#### Exercise aim
Please find every line in the entries below that contains the string "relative", and copy it.

BEGIN Listed entries

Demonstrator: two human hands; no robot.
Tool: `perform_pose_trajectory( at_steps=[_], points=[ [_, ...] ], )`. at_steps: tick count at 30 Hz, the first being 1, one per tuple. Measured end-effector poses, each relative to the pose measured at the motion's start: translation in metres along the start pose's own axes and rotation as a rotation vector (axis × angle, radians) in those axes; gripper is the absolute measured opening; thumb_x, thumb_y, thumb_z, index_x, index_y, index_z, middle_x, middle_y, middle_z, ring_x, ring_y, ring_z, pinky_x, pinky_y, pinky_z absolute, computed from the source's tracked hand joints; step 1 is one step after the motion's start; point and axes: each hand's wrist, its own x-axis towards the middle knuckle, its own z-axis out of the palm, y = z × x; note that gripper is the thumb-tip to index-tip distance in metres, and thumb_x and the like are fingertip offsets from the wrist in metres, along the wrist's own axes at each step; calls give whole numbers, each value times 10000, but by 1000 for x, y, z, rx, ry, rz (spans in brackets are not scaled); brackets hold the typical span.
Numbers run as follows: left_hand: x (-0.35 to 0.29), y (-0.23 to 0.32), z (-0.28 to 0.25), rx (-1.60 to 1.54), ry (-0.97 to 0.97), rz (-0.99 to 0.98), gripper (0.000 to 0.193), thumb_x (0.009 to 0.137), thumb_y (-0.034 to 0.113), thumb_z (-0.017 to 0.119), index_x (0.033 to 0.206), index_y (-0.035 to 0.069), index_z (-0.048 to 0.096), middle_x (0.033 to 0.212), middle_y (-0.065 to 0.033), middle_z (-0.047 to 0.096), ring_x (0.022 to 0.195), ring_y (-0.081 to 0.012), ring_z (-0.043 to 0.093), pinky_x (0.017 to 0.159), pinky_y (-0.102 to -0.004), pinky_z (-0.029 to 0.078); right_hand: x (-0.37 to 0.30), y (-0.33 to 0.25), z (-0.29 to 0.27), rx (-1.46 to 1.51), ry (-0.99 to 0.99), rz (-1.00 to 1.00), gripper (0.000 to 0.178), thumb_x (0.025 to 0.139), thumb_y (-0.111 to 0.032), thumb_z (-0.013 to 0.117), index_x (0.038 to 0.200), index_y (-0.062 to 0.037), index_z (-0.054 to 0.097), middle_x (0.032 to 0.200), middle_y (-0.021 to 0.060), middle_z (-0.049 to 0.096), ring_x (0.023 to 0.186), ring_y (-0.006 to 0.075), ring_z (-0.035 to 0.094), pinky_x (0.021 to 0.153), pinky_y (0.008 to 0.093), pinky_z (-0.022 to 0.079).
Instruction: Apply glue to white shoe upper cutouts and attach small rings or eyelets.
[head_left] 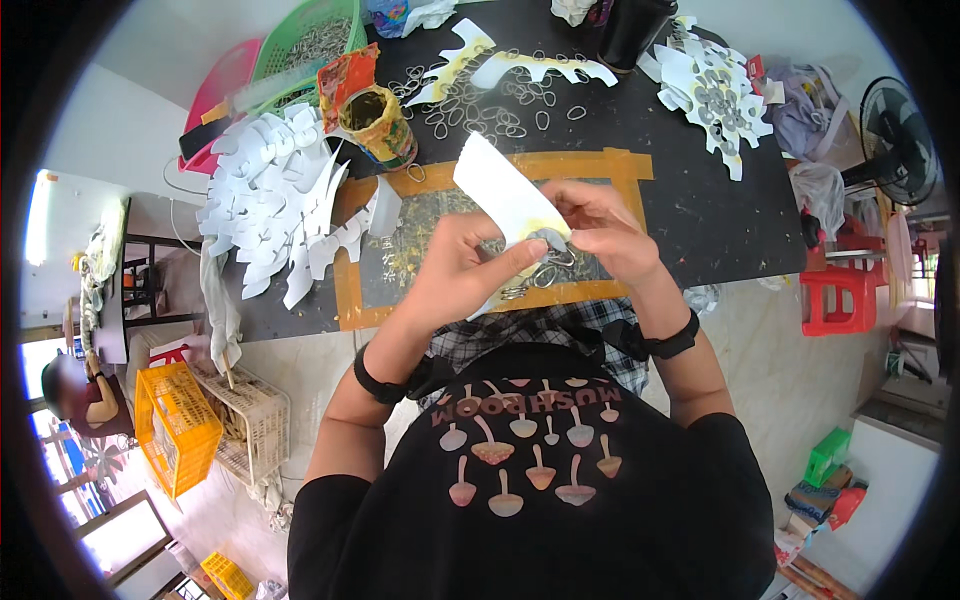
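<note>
Over the near edge of the black table, both hands hold one white curved strip (500,185) with yellowish, glue-like stains along one edge. My left hand (460,265) is closed on it, the thumb pressed near a small grey piece. My right hand (612,238) pinches the strip's stained edge from the other side, its fingertips partly hidden behind the strip. Several oval metal rings (560,260) hang at the strip's edge under my fingers. Beneath the hands lies a stained work sheet (420,235) framed with brown tape.
White cut pieces (265,190) are heaped at left beside a glue-crusted can (378,125). Loose metal rings (470,105) and two strips lie at the back. Finished-looking strips (715,95) pile up at right, near a black fan (895,140). Another person (95,395) sits far left.
</note>
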Motion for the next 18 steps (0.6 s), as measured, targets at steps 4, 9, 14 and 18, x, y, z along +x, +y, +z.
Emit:
perform_pose_trajectory(
  at_steps=[4,9,14,18],
  points=[
    [0,4,-2,-52,46,23,188,889,137,701,1001,-13,717,836,-23,692,733,-43,560,624,-233,448,-1,-1,-6,117,30,65,357,833,-248,618,1056,31,614,901,44,623,845,97,573,708,254,448],
    [-2,6,-4,90,49,34,187,893,144,696,980,-20,718,801,-14,684,723,-36,550,615,-236,437,2,-10,3,-515,64,-45,283,795,-237,761,928,-29,623,809,1,615,681,82,543,581,222,420],
    [-7,10,-6,-71,66,-65,187,892,154,698,958,-21,715,747,-3,673,666,-20,523,552,-223,400,5,-30,24,-746,240,-309,235,758,-179,813,806,-55,619,714,25,552,605,108,506,498,246,370],
    [-7,9,-3,32,142,29,180,898,157,689,943,-15,716,702,-7,664,624,-20,515,519,-228,384,1,-35,23,-851,226,-394,225,746,-152,810,816,-51,621,716,32,556,605,136,513,499,272,382]
  ],
)
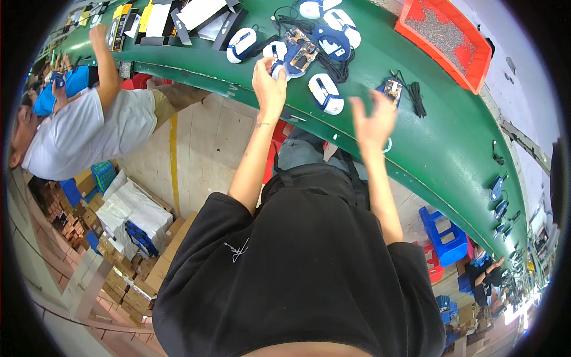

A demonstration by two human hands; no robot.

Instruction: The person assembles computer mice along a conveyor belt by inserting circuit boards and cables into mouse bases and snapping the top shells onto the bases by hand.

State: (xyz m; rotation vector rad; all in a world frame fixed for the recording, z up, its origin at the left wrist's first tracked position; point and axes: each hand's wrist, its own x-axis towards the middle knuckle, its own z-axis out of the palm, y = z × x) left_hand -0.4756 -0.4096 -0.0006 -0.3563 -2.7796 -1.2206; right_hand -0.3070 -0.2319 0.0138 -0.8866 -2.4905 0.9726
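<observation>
My left hand [270, 88] is closed on a white and blue computer mouse [277, 68] at the edge of the green bench. Beside it lie opened mouse bases with bare circuit boards [304, 57]. My right hand [377, 124], blurred, is over the bench edge with thumb and fingers apart and nothing visible in it. Just beyond its fingertips sits another opened mouse base [392, 88] with a black cable [416, 100]. Between my hands rests a white and blue mouse [325, 94].
A red-orange bin [410, 30] of small grains stands at the far right of the green bench [443, 140]. More mice [241, 45] and black boxes [223, 30] lie along the far side. A co-worker in a white shirt [95, 131] is at the left. A blue stool [445, 238] stands below the bench.
</observation>
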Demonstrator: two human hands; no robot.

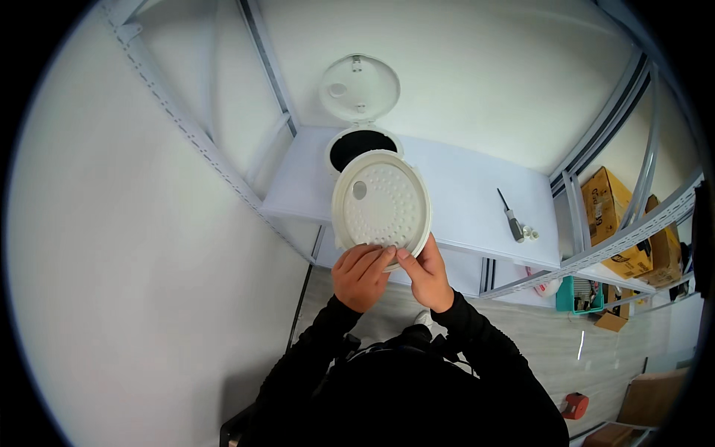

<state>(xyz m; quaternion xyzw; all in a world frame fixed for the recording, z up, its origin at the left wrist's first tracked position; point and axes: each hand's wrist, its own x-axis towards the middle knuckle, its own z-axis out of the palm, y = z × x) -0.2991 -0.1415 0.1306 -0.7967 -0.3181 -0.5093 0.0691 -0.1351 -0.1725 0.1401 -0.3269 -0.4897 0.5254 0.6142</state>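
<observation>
I hold a round, cream-white plastic steamer tray (387,201) with many small dimples or holes and one larger oval opening. My left hand (360,278) has its bent fingers over the near rim, its thumb hidden. On the right of that rim, my right hand (427,276) pinches the edge, thumb on top. Behind the tray stands a white rice-cooker-like pot (362,146) with a dark inside, partly covered from view by the tray. Its round lid (359,88) is hinged up and leans toward the wall.
The pot stands on a white rack shelf (462,186). A screwdriver (512,220) with a grey handle lies at its right, beside small white parts (529,233). Metal posts (223,167) frame both sides. Yellow cartons (607,201), a teal basket (579,296) and a red object (575,406) are further right.
</observation>
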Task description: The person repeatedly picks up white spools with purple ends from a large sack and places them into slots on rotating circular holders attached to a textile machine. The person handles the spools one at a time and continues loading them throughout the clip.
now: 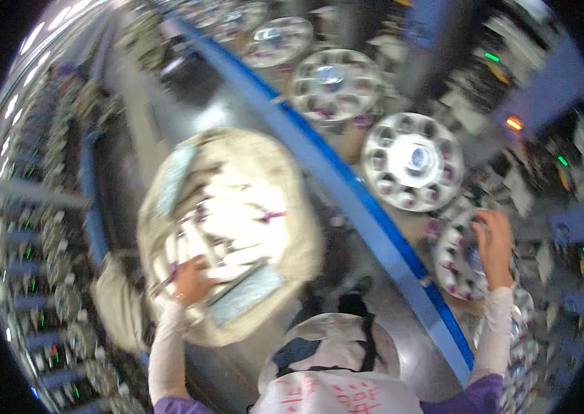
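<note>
My left hand [192, 281] reaches into a large round cloth-lined bin [299, 200], low over the white yarn bobbins [243, 217] heaped inside. Its fingers look apart among the bobbins, though motion blurs them. A purple-tipped bobbin [170, 274] lies right beside that hand; whether it is touched cannot be made out. To the right, my right hand [495, 245] is raised over a white round bobbin magazine [454, 265]. Its fingers are bent and spread, with nothing visible between them. The magazine has a ring of pockets, several showing purple-tipped bobbins, and the hand partly covers it.
A blue rail [347, 179] runs diagonally between the bin and the machine. Further round magazines [412, 162] line the machine's side. Two grey-green flat pieces [247, 293] lie on the bobbins. A beige cloth sack [121, 300] stands left of the bin; another machine row [50, 290] is farther left.
</note>
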`<state>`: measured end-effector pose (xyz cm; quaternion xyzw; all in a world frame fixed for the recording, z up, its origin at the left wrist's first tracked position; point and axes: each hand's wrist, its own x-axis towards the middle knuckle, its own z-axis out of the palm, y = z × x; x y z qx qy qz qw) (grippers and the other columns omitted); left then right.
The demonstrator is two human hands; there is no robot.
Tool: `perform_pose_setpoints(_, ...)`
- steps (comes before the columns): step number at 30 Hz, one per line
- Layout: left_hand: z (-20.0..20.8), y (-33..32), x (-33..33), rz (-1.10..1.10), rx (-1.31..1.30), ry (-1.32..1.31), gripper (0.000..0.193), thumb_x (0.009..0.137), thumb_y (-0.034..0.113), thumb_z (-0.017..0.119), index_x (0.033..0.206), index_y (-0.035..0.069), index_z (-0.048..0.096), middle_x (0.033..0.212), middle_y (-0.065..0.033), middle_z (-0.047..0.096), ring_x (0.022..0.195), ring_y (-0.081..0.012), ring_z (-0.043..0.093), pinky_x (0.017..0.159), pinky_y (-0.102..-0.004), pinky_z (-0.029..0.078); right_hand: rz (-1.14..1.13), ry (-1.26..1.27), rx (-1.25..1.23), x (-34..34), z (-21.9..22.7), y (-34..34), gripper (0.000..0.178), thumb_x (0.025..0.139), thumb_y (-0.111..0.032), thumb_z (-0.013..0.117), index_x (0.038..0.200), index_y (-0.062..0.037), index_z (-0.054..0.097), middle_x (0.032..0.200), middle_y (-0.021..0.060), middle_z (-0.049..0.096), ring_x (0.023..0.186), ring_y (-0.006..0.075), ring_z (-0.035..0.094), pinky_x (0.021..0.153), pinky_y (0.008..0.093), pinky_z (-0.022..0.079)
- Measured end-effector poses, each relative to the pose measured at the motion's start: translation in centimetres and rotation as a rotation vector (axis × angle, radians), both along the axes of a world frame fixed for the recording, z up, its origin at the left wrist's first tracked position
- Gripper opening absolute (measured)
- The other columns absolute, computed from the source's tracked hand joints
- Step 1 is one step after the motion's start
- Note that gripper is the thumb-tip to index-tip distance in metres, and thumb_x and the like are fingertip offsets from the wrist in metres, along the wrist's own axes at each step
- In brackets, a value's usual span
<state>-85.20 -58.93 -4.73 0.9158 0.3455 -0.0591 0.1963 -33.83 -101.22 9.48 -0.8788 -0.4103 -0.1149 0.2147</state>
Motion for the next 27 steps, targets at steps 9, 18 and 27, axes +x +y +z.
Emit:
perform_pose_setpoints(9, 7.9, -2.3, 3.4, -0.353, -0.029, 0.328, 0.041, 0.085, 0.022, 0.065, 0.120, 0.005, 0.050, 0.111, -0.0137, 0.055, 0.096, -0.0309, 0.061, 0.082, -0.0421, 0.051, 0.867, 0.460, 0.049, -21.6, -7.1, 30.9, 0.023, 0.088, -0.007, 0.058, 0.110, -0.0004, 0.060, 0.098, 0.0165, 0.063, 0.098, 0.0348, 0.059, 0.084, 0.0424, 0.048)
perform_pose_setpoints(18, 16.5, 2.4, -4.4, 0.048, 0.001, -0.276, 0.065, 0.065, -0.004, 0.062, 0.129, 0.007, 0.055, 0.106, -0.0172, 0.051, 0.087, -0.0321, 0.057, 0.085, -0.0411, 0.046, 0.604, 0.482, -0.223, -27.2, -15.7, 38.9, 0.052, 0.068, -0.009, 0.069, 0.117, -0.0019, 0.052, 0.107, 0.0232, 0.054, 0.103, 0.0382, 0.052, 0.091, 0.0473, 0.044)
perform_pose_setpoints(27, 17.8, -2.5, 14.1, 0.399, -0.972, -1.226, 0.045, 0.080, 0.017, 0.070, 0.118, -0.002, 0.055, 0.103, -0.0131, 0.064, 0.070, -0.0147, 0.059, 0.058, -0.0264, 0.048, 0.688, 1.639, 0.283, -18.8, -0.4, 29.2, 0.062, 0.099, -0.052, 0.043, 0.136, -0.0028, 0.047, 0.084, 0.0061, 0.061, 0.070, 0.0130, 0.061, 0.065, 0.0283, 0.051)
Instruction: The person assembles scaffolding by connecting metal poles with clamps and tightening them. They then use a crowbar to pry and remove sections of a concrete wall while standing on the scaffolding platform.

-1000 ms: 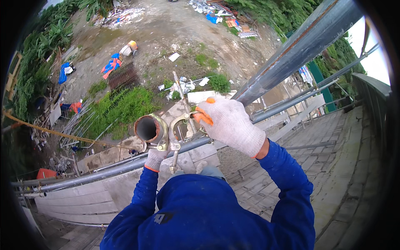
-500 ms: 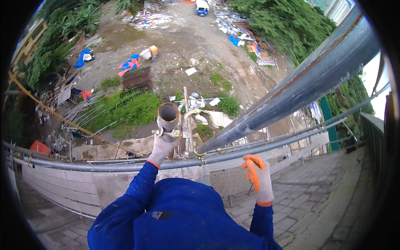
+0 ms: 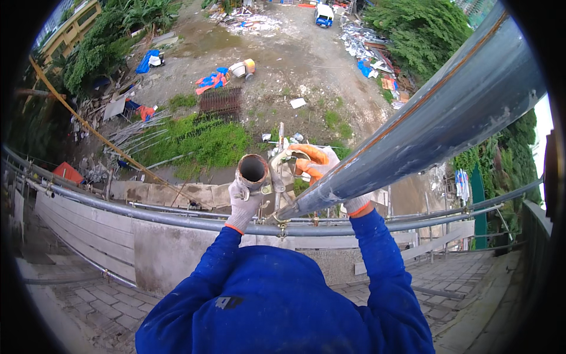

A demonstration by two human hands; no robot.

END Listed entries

#### Response area
Tool: `perform_pose_trajectory( at_steps=[_], points=[ [_, ...] ], )`. at_steps: tick count at 30 Hz, the first being 1, one per tuple. Measured end-effector poses, each relative to the pose measured at the motion's start: translation in metres along the start pose's own axes and rotation as a rotation vector (axis × angle, radians) in those axes; gripper is the absolute measured opening; thumb_x, thumb_y, thumb_z, index_x, index_y, index_z, middle_x, middle_y, middle_z, ring_x, ring_y, ring_z, pinky_x, pinky_y, pinky_z absolute, computed from the source's tracked hand joints; step 1 is one step after the motion's start; point and axes: each hand's wrist, its own x-axis towards the middle knuckle, its own z-axis out of the palm, y = z × x; note that gripper is the thumb-tip to index-tip distance in metres, and thumb_x and the like are fingertip offsets from the wrist in metres, along the wrist's own axes at each step; calls give whole numbers, each value times 10000, but by 1000 for x, y, z, rx, ry, rz (spans in brackets are not scaled); brackets hold the typical span.
- Measured end-effector poses, each relative to the pose measured at the motion's start: translation in centimetres and rotation as a rotation vector (axis × angle, radians), both along the axes of a world frame fixed for the recording, z up, its origin at the left wrist's first tracked position

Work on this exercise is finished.